Parecía adecuado mencionar esto antes de continuar, aunque no estemos en internet (al menos, yo).

***

A una de las mesas, en medio del espacio sin alma, estaba sentada Agnes bebiendo sonriente un café con leche. Enfrente de ella había un hombre delgado, de unos cuarenta años, que llevaba puesta una chaqueta negra de cuero y tenía una gran mata de pelo encrespado. No parecía demasiado interesante —nada especial. Piel y huesos. Pálido, pero con ojos inquietos. Guapo, pese a unas muecas constantes que jugueteaban en su rostro como auroras boreales—. Ómar notó un escozor en el vientre, causado por los celos.

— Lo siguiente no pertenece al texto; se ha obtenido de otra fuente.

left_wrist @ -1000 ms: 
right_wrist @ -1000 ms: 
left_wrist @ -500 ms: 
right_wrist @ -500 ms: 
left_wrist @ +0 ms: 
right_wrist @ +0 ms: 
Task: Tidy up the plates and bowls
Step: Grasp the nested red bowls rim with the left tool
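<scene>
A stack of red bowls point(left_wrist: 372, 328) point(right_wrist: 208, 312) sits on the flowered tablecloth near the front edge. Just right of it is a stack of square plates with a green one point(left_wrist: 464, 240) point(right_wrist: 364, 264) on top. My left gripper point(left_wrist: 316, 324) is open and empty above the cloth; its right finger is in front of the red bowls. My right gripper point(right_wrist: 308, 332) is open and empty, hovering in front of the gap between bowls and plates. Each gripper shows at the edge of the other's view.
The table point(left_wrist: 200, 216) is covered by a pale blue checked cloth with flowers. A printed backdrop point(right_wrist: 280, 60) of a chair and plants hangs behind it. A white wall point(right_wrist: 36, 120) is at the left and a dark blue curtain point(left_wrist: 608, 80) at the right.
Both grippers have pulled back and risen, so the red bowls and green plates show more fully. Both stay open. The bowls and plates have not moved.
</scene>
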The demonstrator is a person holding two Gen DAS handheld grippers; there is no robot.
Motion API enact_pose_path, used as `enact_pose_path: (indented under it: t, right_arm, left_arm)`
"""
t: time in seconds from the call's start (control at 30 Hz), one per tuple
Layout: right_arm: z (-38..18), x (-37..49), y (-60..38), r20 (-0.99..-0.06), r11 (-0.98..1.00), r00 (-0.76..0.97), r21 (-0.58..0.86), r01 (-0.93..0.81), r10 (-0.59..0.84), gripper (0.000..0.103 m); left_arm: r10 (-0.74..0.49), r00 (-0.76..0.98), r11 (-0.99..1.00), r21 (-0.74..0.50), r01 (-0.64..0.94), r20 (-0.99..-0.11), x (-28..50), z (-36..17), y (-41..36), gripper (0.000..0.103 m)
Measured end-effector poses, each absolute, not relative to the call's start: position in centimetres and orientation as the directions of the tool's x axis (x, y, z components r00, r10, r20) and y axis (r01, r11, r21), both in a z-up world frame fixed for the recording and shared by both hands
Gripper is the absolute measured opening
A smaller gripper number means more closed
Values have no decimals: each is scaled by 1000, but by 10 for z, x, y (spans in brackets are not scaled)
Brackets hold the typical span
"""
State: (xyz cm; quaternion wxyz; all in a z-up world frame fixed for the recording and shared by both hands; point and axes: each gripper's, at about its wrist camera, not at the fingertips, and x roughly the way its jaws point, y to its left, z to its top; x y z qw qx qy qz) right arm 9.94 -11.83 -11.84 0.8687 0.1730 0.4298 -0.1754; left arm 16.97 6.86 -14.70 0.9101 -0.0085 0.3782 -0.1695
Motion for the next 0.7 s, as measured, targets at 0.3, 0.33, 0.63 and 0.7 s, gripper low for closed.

Se detuvo al otro lado del mostrador y miró a Agnes sonreír a aquel hombre flaco, inquieto y excitante, y se sintió a sí mismo gordo, feo y torpe en comparación. Como si el hombre no estuviera ante una taza de café con Agnes, sino burlándose de Ómar, desnudo e impotente, con el pene arrugado y un gran barrigón. Pero a lo mejor era su hermano. Aunque, si tenía un hermano, no había mencionado su existencia. Y tampoco se parecían en nada. Ella tenía la cara mucho más ancha que él —y ella tenía los ojos azules, y él, castaños— y era de temperamento tranquilo, mientras que él hablaba sin parar con todo el cuerpo. Ómar pensó en ir a su mesa y decir algo, pero no sabía qué decir. Hola, me llamo Ómar. Agnes y yo follamos borrachos hace varias semanas. No la conocía realmente y, aunque había pensado en ella con frecuencia durante las últimas semanas, no se había puesto en contacto con ella desde que se despidieron en el coche.

Decidió dejar de darle vueltas al tema. Se fue a grandes zancadas, cruzó la plaza donde estaba Agnes con aquel individuo, con rapidez y seguridad, sin que nadie se fijara en él.

***

Aquí todo se compara con Hitler, el Tercer Reich y los nazis. No para trivializar la discusión, ni para hacerla desaparecer adentrándose en el terreno de la religión, sino porque la policía ES igual que la Gestapo, la Oficina de Extranjeros ES como la Oficina Central de Seguridad del Reich, la televisión ES como Goebbels, la radio ES como Goering, la literatura ES como Knut Hamsun y Sigur Rós ES como Wagner. Te conviertes en un nazi, vivas donde vivas.

***

—Eres muy inteligente, Agnes Hija de Dios, y sin querer insinuar que te esté mintiendo, ¿por qué demonios crees tú que yo te digo la verdad?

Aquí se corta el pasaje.